◆ **Exercise**
Copy out exactly the lines below that run from the one holding "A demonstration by" to the one holding "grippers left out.", keeping both of those lines and no others.

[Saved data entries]
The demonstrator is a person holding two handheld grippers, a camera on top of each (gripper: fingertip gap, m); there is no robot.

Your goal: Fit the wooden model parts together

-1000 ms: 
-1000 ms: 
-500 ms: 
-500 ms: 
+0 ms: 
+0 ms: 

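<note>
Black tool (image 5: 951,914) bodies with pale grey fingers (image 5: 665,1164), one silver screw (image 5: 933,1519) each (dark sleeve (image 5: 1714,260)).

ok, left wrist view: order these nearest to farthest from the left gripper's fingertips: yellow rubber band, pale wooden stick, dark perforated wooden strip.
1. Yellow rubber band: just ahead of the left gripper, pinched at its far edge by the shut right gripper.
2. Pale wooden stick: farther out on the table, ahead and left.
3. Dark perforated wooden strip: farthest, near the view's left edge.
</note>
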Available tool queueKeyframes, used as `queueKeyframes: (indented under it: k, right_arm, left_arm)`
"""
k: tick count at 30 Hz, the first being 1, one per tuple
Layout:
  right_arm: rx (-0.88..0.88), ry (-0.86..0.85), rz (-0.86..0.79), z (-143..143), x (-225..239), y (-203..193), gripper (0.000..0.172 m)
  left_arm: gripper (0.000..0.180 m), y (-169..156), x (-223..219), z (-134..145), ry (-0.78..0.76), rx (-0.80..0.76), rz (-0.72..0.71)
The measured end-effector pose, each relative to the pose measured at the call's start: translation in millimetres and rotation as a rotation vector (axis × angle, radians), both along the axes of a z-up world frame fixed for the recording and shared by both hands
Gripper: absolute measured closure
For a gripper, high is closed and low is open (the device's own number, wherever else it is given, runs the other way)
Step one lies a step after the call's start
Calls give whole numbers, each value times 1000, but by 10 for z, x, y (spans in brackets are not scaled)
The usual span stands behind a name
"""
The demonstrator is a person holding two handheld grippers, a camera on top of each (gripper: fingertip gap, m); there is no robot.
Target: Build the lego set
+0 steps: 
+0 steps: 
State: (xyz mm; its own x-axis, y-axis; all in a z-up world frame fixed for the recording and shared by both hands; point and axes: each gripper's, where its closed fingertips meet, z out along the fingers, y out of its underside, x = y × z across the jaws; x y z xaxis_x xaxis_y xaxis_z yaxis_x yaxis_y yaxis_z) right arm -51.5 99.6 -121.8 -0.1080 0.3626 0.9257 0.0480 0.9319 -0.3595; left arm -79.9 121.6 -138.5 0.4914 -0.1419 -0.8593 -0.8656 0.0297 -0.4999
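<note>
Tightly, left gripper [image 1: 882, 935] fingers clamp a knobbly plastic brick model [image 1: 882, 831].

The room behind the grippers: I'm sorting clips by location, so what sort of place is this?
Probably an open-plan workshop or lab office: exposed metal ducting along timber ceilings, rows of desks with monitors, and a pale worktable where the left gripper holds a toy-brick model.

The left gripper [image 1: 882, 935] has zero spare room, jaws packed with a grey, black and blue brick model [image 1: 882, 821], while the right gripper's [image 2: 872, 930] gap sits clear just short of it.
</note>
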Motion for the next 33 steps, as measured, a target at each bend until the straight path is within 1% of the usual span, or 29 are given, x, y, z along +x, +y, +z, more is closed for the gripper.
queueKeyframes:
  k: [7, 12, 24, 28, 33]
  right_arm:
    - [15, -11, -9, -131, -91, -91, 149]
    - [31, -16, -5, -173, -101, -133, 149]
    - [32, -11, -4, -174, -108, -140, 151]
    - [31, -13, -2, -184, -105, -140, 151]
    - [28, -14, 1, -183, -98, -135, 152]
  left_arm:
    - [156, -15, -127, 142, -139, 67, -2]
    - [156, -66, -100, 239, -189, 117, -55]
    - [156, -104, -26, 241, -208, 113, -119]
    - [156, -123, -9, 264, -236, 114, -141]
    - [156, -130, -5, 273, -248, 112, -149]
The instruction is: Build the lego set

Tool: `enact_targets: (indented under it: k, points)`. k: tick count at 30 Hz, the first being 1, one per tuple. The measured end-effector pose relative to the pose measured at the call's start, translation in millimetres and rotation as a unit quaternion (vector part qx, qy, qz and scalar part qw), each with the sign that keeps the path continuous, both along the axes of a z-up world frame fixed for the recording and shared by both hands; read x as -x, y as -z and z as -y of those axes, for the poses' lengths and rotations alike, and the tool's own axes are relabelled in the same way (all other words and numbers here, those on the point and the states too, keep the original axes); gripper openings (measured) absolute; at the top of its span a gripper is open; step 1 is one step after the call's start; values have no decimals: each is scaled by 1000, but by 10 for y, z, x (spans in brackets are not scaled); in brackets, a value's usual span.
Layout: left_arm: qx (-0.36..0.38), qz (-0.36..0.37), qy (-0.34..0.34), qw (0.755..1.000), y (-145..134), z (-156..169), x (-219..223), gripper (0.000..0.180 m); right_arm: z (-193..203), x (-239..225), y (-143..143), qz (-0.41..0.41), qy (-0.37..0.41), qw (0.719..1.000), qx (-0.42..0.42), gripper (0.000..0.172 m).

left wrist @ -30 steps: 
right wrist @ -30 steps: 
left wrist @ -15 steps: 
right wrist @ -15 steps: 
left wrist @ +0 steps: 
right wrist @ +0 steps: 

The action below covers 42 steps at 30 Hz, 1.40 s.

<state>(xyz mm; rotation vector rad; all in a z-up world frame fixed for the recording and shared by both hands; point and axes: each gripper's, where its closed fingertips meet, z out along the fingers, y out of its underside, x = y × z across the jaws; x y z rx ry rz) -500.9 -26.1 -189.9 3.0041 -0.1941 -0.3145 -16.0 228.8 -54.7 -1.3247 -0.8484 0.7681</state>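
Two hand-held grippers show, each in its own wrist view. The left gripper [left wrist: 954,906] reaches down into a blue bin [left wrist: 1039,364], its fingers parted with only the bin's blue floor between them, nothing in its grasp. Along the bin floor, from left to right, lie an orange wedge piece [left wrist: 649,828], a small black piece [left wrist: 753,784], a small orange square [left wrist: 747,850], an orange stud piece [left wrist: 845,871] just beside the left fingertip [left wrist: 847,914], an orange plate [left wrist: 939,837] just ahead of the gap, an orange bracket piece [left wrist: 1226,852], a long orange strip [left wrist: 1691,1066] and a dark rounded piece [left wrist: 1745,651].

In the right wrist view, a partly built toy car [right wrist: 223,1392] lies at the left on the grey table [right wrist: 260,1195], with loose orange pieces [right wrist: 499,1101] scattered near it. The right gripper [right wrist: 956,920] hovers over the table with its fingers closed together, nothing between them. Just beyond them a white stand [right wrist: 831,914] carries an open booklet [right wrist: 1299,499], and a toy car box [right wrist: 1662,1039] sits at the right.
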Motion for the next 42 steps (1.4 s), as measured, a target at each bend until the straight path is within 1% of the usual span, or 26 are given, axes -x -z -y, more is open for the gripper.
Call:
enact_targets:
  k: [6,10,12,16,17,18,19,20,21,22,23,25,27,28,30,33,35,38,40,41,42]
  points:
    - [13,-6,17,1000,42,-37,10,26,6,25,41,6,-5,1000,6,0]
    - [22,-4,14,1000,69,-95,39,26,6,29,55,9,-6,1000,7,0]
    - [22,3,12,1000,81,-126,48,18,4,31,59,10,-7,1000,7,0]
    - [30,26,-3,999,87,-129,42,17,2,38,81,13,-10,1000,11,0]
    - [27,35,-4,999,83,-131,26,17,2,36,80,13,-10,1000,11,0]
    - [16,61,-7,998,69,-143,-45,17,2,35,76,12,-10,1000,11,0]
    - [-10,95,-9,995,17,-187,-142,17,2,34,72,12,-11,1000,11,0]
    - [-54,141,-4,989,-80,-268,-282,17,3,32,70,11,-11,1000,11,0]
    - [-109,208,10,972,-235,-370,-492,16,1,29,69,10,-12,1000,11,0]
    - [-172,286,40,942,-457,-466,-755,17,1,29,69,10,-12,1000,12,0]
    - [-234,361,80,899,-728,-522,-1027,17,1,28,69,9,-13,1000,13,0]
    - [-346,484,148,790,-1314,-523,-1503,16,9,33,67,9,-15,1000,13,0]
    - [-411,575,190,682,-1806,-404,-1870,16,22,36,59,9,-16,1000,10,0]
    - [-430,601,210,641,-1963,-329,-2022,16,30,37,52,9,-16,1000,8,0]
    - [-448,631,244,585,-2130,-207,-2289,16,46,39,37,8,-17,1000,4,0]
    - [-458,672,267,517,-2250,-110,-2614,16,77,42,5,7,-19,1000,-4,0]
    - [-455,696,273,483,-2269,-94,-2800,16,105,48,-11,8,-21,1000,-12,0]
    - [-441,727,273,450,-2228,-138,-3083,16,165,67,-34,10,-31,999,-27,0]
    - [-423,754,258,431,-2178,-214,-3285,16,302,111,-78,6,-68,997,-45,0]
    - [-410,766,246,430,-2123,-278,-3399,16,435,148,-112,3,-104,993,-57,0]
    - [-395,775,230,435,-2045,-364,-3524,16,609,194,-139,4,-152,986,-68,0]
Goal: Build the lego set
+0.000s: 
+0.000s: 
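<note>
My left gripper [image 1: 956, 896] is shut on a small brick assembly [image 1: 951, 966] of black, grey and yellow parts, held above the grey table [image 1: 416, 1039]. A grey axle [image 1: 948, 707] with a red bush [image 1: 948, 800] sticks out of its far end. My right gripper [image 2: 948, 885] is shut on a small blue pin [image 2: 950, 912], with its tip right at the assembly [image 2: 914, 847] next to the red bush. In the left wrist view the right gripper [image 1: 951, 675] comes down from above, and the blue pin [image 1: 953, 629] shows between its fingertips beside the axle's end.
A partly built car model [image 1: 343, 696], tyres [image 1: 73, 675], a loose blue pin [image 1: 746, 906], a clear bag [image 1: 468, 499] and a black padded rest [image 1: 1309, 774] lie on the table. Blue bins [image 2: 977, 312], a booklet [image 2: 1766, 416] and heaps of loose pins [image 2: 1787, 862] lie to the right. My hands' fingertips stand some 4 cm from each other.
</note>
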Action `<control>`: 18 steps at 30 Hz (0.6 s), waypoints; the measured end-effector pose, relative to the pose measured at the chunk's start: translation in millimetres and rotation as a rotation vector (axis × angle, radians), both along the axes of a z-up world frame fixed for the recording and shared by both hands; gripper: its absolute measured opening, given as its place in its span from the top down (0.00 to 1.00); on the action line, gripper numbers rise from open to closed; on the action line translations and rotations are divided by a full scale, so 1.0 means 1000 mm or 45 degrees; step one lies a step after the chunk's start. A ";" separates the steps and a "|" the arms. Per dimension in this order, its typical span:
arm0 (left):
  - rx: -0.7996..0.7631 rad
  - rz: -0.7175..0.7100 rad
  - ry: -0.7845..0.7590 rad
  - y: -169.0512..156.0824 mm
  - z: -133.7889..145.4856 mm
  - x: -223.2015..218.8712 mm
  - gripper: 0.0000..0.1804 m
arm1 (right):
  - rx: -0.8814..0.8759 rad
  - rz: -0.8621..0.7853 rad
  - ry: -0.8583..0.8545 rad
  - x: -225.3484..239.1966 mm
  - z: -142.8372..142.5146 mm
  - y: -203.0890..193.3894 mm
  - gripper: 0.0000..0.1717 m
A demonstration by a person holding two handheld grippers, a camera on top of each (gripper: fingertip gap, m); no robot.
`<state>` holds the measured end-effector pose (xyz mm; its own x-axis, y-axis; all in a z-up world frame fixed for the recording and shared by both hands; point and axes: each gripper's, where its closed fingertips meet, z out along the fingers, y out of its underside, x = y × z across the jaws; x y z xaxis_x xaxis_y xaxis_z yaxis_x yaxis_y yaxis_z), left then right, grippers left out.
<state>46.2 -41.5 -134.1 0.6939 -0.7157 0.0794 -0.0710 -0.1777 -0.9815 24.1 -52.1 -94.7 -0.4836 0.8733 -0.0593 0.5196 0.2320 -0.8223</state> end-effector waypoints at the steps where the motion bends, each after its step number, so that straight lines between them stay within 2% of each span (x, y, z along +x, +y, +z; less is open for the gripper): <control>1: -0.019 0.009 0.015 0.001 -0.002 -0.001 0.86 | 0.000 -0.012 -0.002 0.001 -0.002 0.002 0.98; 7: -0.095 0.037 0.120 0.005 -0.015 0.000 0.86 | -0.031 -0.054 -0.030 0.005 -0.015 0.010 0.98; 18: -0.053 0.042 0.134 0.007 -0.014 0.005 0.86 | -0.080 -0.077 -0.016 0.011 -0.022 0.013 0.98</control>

◆ **Task result**
A demonstration by a person holding two handheld grippers, a camera on top of each (gripper: fingertip gap, m); no robot.
`<state>` holds the measured end-effector pose (xyz mm; its own x-axis, y-axis; all in a z-up world frame fixed for the recording and shared by both hands; point and axes: each gripper's, where its closed fingertips meet, z out along the fingers, y out of its underside, x = y × z across the jaws; x y z xaxis_x xaxis_y xaxis_z yaxis_x yaxis_y yaxis_z), left then right, grippers left out.

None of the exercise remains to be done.